La présidente de l'ACFA, Dolorèse Nolette (archives)
L'organisme francophone se tourne vers le Commissariat aux langues officielles pour dénoncer la décision du gouvernement Harper d'abolir le questionnaire long obligatoire dans le recensement de l'an prochain. L'AFCA craint que le nombre de francophones dans la province ne soit sous-évalué.
L'Association canadienne-française de l'Alberta (ACFA) a porté plainte, jeudi, contre le gouvernement canadien devant le Commissariat des langues officielles concernant les changements proposés au prochain recensement.
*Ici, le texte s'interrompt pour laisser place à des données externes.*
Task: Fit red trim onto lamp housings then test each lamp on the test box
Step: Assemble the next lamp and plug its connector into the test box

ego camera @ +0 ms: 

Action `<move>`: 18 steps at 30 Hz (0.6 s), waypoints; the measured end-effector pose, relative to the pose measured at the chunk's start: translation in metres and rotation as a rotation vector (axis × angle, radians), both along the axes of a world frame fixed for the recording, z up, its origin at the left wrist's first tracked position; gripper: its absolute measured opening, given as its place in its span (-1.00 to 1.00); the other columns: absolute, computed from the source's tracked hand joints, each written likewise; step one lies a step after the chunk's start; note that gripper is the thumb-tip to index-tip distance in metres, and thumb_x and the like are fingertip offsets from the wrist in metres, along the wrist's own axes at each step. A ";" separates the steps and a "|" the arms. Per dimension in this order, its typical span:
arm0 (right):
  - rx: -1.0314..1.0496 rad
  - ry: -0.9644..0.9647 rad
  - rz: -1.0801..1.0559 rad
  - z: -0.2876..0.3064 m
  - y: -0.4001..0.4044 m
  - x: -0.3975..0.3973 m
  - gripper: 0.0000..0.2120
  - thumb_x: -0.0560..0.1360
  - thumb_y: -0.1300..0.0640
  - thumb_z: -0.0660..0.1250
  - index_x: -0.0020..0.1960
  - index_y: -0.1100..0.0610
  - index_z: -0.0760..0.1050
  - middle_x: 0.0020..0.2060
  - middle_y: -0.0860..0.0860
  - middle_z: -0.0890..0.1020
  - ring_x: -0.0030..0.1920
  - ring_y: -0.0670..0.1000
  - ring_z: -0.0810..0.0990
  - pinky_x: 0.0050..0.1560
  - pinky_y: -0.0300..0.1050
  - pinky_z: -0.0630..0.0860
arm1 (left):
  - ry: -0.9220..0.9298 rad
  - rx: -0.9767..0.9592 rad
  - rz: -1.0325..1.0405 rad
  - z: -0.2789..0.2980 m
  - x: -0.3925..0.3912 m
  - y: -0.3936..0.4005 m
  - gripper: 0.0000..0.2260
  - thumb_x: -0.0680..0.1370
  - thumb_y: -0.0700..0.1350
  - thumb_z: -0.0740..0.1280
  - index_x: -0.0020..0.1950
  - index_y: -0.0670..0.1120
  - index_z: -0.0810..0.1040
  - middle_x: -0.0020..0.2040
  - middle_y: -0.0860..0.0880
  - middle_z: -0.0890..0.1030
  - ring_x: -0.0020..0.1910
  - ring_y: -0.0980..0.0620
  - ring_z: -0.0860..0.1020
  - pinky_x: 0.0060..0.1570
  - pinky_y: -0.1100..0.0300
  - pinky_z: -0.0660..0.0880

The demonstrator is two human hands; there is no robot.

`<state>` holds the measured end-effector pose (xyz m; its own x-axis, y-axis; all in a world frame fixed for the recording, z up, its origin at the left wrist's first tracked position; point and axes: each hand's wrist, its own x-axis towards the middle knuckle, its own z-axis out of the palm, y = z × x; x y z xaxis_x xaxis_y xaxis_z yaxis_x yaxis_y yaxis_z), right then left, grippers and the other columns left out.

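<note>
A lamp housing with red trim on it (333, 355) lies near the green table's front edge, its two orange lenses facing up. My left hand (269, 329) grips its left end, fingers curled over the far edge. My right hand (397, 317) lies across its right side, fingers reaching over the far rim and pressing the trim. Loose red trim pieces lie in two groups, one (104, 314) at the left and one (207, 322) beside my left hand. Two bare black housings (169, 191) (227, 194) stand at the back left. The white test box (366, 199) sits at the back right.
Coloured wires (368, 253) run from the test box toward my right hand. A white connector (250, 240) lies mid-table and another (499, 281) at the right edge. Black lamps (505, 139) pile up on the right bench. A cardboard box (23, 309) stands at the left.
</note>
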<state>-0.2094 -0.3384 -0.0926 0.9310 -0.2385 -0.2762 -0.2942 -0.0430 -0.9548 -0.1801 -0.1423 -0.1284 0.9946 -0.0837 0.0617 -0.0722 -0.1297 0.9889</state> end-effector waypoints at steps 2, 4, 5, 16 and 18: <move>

Le mois dernier, le gouvernement de Stephen Harper a révélé son intention d'abolir le questionnaire long obligatoire lors du prochain recensement, l'an prochain. Ottawa justifie sa décision par la nécessité de préserver la vie privée des Canadiens.
De son côté, la présidente de l'ACFA, Dolorèse Nolette, craint que si le questionnaire long obligatoire est éliminé, le nombre de francophones dans la province ne soit sous-évalué. Elle rappelle que la version longue du questionnaire comporte trois questions sur les langues officielles.
Les données provenant du recensement et du questionnaire long servent, explique Mme Nolette, à définir différentes politiques publiques et à déterminer les services offerts dans les langues officielles.
L'ACFA ajoute sa voix à un large mouvement d'opposition au plan d'Ottawa. Mercredi, le directeur de Statistique Canada, Munir Sheikh, a d'ailleurs démissionné. La décision a aussi été décriée dans le monde universitaire et politique.
La semaine dernière, le commissaire aux langues officielles du Canada a aussi annoncé son intention d'ouvrir une enquête sur les intentions du gouvernement canadien.